5. Considérant que la cour administrative d'appel a relevé que le ministre s'était fondé, pour ajourner à deux ans la demande de réintégration de M.B..., sur le motif tiré de ce que l'intéressé ne disposait pas de revenus personnels et ne subvenait à ses besoins qu'à l'aide de prestations sociales ; qu'elle a souverainement constaté que les ressources de M. B... n'étaient constituées, à la date de la décision contestée, que de l'allocation aux adultes handicapés délivrée au titre de l'article L. 821-1 du code de la sécurité sociale et que la commission des droits et de l'autonomie des personnes handicapées de la Loire lui avait reconnu un taux d'incapacité d'au moins 80 % et un taux de capacité de travail inférieur à 5 % ; qu'en jugeant, au vu de ces constatations souveraines, que le ministre avait pu, sans illégalité, opposer à l'intéressé la nature de ses ressources, ce qui a pour effet de priver de toute possibilité d'accéder à la nationalité française les personnes qui ne disposent pas d'autres ressources que d'allocations liées à leur handicap, la cour a commis une erreur de droit ;

6. Considérant qu'il résulte de ce qui précède, sans qu'il soit besoin d'examiner l'autre moyen du pourvoi, que M. B...est fondé à demander l'annulation de l'arrêt qu'il attaque ;

7. Considérant que M. B...a obtenu le bénéfice de l'aide juridictionnelle ; que, par suite, son avocat peut se prévaloir des dispositions des articles L. 761-1 du code de justice administrative et 37 de la loi du 10 juillet 1991 ; qu'il y a lieu, dans les circonstances de l'espèce, et sous réserve que Me Occhipinti, avocat de M.B..., renonce à percevoir la somme correspondant à la part contributive de l'Etat, de mettre à la charge de l'Etat la somme de 3 000 euros à verser à Me Occhipinti ;

D E C I D E :

--------------

Article 1er : L'arrêt du 30 décembre 2014 de la cour administrative d'appel de Nantes est annulé.

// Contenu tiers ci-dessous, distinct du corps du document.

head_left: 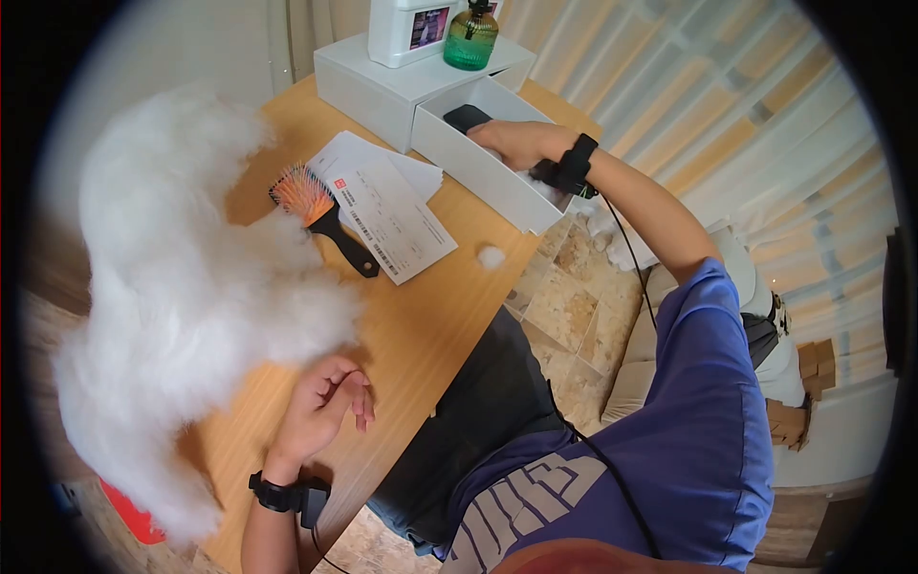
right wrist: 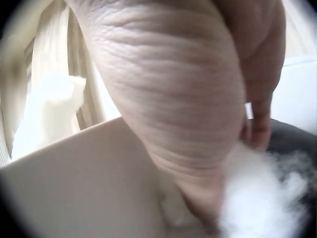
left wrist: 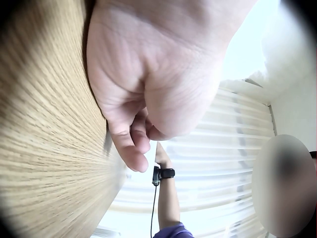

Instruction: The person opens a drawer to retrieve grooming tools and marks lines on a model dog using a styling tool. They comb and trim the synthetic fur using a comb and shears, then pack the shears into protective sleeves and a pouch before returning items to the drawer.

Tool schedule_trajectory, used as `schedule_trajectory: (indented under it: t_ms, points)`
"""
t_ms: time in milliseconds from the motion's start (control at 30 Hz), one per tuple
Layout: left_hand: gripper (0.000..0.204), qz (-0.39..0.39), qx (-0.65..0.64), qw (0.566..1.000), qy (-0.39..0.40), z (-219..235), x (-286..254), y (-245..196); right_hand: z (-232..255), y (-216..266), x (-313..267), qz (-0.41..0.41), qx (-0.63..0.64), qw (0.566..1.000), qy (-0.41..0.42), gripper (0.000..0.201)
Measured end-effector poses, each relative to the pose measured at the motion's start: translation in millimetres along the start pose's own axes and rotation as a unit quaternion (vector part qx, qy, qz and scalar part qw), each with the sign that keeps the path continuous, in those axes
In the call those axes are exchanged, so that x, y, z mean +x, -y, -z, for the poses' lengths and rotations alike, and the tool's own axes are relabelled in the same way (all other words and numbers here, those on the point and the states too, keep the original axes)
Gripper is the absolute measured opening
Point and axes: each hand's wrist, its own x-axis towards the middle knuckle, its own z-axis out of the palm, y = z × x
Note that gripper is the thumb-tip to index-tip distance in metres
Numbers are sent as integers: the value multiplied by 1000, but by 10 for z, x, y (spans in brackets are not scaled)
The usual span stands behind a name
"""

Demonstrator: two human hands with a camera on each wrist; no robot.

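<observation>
My right hand (head_left: 519,142) reaches down into the pulled-out white drawer (head_left: 475,172), beside a dark flat object (head_left: 466,118). White fluff (right wrist: 260,198) shows against the thumb and below the fingers in the right wrist view. Fingertips are partly hidden there, and I cannot tell whether they pinch the fluff. On the wooden table (head_left: 382,330), my left hand (head_left: 323,407) rests on its side, fingers loosely curled with nothing in them. A big mound of white fluffy fibre (head_left: 182,287) lies close beyond it.
A black-handled hairbrush (head_left: 346,244) lies beside a printed label sheet (head_left: 397,225) and white papers (head_left: 421,172). A small tuft of fluff (head_left: 491,256) sits near the table edge. On the drawer unit (head_left: 368,81) stand a green glass bottle (head_left: 471,40) and a white jug (head_left: 392,33).
</observation>
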Motion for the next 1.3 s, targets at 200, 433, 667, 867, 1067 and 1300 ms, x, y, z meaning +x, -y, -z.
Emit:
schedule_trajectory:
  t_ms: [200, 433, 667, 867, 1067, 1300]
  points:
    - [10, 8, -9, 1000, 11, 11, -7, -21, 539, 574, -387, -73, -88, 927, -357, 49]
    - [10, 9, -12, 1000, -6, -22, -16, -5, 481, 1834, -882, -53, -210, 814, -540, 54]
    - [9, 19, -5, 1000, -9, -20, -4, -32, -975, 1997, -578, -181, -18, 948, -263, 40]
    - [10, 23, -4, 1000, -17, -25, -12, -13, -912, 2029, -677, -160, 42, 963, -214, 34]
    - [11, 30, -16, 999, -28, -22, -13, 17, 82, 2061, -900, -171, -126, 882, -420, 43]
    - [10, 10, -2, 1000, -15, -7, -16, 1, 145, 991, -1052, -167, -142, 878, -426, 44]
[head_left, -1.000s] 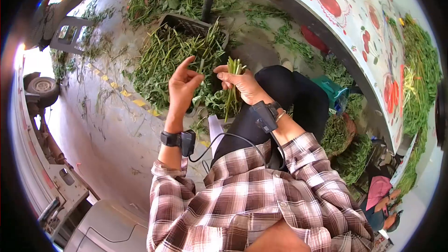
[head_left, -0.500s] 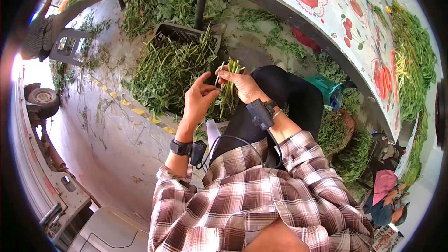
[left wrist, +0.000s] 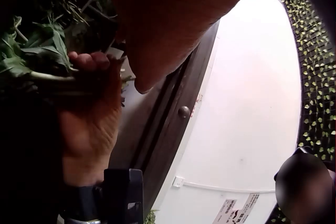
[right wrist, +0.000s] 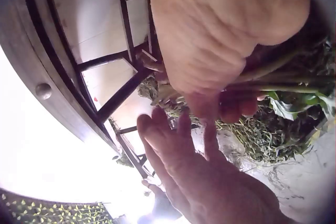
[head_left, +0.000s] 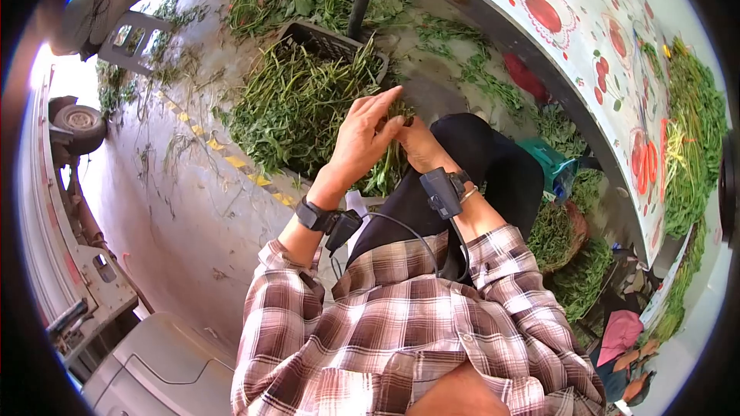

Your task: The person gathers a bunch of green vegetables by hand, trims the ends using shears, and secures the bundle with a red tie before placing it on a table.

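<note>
My right hand (head_left: 422, 146) grips a bundle of green stems, mostly hidden by the hands in the head view. In the right wrist view the stems (right wrist: 294, 87) run out sideways from its curled fingers. My left hand (head_left: 359, 137) is flat beside it, fingers extended and touching near the right hand's fingertips. The right wrist view shows the left hand (right wrist: 202, 169) with its fingers spread against the bundle's end. In the left wrist view leafy stems (left wrist: 50, 77) stick out from the right hand (left wrist: 92, 129).
Beyond the hands, a dark crate (head_left: 324, 40) is heaped with greens (head_left: 293, 108). A table (head_left: 586, 38) with a fruit-patterned cover curves along the right, with scissors (head_left: 646, 163) and more greens on it. Loose greens litter the floor; a teal bag (head_left: 543, 162) lies by the knee.
The left hand has moved right and up to the right hand, its pinching fingers now straightened. The thin stem between the hands is no longer visible; the right hand still grips the bundle.
</note>
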The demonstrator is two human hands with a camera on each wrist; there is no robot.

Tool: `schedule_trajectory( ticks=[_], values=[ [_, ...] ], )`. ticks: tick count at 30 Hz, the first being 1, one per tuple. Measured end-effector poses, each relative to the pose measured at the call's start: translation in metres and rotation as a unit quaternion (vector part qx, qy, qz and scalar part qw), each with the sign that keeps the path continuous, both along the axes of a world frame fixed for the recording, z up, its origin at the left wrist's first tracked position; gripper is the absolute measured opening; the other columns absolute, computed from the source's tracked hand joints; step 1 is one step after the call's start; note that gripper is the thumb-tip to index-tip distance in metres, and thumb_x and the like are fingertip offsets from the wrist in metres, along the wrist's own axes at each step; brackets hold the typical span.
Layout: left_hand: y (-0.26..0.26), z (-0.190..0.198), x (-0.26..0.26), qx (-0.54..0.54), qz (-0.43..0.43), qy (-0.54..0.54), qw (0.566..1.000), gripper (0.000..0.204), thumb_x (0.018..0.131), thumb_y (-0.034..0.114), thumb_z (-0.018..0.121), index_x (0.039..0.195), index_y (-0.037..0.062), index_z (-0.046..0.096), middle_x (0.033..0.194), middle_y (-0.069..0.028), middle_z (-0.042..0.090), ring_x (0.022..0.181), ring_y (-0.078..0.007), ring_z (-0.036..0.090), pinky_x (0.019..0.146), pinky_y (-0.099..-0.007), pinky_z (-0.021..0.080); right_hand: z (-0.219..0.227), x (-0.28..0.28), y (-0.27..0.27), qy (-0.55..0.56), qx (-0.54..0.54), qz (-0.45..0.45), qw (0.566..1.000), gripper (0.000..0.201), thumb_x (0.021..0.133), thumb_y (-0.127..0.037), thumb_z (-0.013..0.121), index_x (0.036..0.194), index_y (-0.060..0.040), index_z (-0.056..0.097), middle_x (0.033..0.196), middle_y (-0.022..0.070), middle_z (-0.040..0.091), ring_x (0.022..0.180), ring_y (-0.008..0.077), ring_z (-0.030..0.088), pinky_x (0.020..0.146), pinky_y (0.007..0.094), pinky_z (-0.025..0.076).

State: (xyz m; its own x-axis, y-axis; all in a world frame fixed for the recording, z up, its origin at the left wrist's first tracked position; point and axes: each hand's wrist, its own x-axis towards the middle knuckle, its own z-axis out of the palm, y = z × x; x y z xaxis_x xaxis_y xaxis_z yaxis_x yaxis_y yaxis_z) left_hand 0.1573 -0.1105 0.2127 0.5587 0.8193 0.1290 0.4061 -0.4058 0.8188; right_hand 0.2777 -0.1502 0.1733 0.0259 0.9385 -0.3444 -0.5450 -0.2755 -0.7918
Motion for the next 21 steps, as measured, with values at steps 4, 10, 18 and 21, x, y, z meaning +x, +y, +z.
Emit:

Article 2 : L'affaire est renvoyée à la cour administrative d'appel de Nantes.

Article 3 : L'Etat versera à Me Occhipinti, avocat de M.B..., une somme de 3 000 euros au titre des dispositions des articles L. 761-1 du code de justice administrative et 37 de la loi du 10 juillet 1991, sous réserve qu'il renonce à percevoir la somme correspondant à la part contributive de l'Etat.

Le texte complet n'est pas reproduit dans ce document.